Last week, we were on our way to Walt Disney World and had a car accident. We were very lucky that no one was seriously injured and that the car was still able to limp its way to Disney.
I was seated in the front, passenger seat. Right after the impact, I recall this split second of wanting to turn around to check on my family but being terrified at what I might discover.
(One of my boys had to be taken to the hospital for observation, but he was totally OK.)
As far as the car, it still needs a lot of work. We had to drive home from Florida (10+ hours ) with no air conditioning. Ugh.
The experience was unsettling, but it could've been so much worse. And except for the accident, we had a fantastic trip. We met another family there, so in total there were nine of us on the vacation. It was an intense, crazy, and wonderful week. It was the closest that I've come to having a week wherein I didn't even think about cancer.
I admit to checking my reconstructed breasts obsessively for changes or oddities.

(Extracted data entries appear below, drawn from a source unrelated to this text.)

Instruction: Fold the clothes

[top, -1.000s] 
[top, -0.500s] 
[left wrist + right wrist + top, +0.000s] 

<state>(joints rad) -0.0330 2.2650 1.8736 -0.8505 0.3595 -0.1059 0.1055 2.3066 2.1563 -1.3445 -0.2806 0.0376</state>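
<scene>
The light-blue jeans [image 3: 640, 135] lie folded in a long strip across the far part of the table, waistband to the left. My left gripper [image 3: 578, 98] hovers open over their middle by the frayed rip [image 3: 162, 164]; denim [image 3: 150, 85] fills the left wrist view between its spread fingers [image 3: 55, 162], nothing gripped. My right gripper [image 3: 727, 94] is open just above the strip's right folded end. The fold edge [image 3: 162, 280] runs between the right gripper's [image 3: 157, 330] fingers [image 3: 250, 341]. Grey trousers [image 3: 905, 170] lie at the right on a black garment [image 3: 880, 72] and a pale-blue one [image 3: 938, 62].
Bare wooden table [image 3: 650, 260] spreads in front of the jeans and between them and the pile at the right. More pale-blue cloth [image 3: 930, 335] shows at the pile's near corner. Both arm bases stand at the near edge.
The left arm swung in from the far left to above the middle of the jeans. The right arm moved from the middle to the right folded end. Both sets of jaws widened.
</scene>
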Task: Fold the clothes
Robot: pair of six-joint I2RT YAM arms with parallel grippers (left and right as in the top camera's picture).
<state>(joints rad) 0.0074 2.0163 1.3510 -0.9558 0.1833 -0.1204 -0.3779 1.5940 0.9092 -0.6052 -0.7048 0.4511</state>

But when I'm away, I avoid checking them. Who wants to find something on vacation? It's not like I'd immediately fly home. So I just do my best to ignore my breasts for a week.
The night we got home I had a dream that there was a raised ridge on my left (non-cancerous) side. When I woke up I thought, wow, that's really weird that I actually haven't had cancer dreams. I haven't dreamt that my hair fell out again, or that my cancer came back, etc.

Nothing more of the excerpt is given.